PROBLEM TO WORK ON
In the records below, which lines include "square"? Copy them.

EXTRACTED ENTRIES
↓

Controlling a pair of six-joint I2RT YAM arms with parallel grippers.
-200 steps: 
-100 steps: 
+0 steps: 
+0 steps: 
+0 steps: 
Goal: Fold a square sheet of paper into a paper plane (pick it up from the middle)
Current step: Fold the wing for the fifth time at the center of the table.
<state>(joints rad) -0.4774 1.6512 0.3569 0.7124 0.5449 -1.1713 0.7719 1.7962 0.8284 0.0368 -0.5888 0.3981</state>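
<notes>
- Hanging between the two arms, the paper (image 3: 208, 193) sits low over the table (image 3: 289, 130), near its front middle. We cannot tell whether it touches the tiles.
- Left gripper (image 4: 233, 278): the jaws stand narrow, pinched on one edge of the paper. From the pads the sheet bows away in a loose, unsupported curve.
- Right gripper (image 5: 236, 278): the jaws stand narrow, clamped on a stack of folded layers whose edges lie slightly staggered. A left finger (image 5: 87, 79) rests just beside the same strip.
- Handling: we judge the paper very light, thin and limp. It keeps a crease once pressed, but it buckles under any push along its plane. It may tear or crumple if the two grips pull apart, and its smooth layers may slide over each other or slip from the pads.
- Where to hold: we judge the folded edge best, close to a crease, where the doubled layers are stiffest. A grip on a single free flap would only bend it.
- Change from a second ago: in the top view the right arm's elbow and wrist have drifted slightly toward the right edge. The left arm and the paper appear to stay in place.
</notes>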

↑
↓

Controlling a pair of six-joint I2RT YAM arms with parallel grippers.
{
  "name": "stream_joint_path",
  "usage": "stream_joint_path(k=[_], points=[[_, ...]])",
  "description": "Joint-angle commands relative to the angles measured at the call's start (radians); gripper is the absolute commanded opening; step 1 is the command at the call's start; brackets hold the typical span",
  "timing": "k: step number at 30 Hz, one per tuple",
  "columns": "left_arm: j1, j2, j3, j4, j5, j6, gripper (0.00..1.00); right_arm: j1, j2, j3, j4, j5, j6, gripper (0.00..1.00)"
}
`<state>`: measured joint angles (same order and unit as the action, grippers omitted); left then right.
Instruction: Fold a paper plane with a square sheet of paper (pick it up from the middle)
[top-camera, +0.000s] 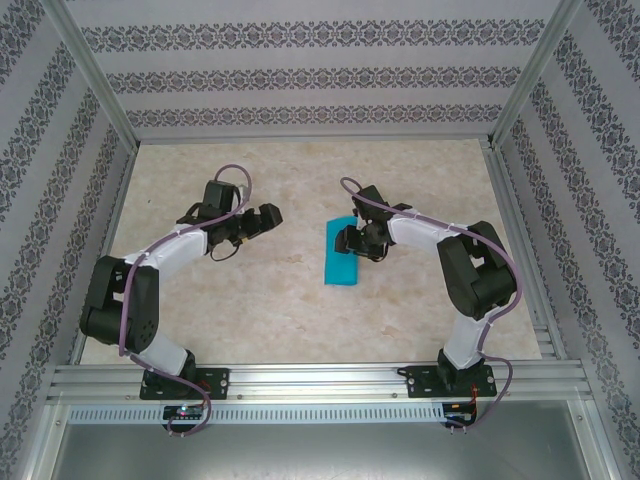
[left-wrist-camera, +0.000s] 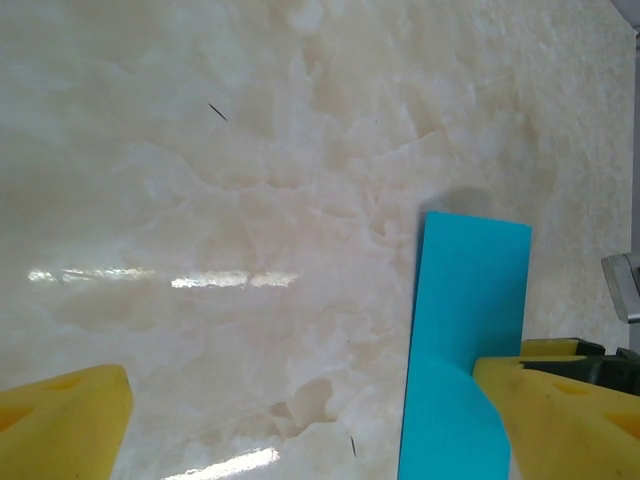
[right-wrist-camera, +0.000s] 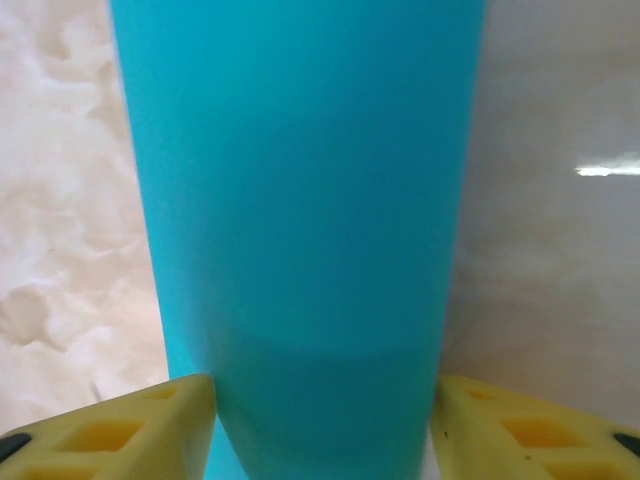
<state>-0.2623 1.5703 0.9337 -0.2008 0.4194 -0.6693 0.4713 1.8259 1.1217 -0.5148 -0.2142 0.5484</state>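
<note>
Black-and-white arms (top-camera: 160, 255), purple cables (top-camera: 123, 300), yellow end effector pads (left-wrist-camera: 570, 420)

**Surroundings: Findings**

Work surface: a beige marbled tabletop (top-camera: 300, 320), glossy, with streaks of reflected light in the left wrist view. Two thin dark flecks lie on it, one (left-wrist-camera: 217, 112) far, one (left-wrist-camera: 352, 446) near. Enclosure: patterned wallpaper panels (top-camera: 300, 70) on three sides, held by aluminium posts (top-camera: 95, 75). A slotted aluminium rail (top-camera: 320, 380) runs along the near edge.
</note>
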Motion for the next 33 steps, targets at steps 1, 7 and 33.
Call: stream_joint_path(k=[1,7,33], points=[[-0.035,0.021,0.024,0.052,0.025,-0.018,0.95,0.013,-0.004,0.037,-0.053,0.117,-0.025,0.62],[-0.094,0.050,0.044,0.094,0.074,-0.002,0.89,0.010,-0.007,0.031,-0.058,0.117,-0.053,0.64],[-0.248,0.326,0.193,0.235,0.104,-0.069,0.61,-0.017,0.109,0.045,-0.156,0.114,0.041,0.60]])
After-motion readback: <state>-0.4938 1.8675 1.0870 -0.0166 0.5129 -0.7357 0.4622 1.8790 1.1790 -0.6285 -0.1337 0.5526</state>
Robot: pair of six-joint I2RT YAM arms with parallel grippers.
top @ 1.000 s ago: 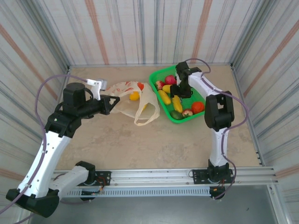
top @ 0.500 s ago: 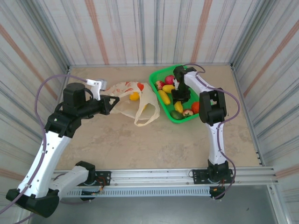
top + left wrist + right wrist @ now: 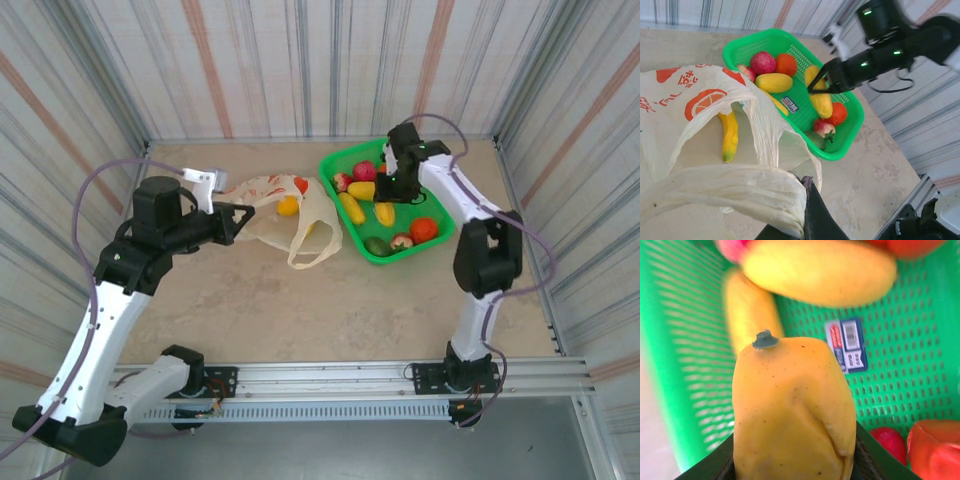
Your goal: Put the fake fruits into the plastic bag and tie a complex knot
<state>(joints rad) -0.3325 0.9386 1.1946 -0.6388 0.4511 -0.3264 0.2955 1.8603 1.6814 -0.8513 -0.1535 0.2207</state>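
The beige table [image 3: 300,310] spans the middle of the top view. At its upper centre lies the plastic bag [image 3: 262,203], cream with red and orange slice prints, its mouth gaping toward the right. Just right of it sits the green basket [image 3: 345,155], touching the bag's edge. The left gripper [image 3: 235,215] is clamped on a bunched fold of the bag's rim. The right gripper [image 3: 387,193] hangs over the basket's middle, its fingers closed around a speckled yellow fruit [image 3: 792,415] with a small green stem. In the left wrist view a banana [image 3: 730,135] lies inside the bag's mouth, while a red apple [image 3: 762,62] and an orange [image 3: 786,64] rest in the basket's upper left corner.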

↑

SOLVED PROBLEM
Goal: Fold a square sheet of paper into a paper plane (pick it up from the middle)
Instruction: Fold a paper plane with a square sheet of paper (pick it up from the middle)

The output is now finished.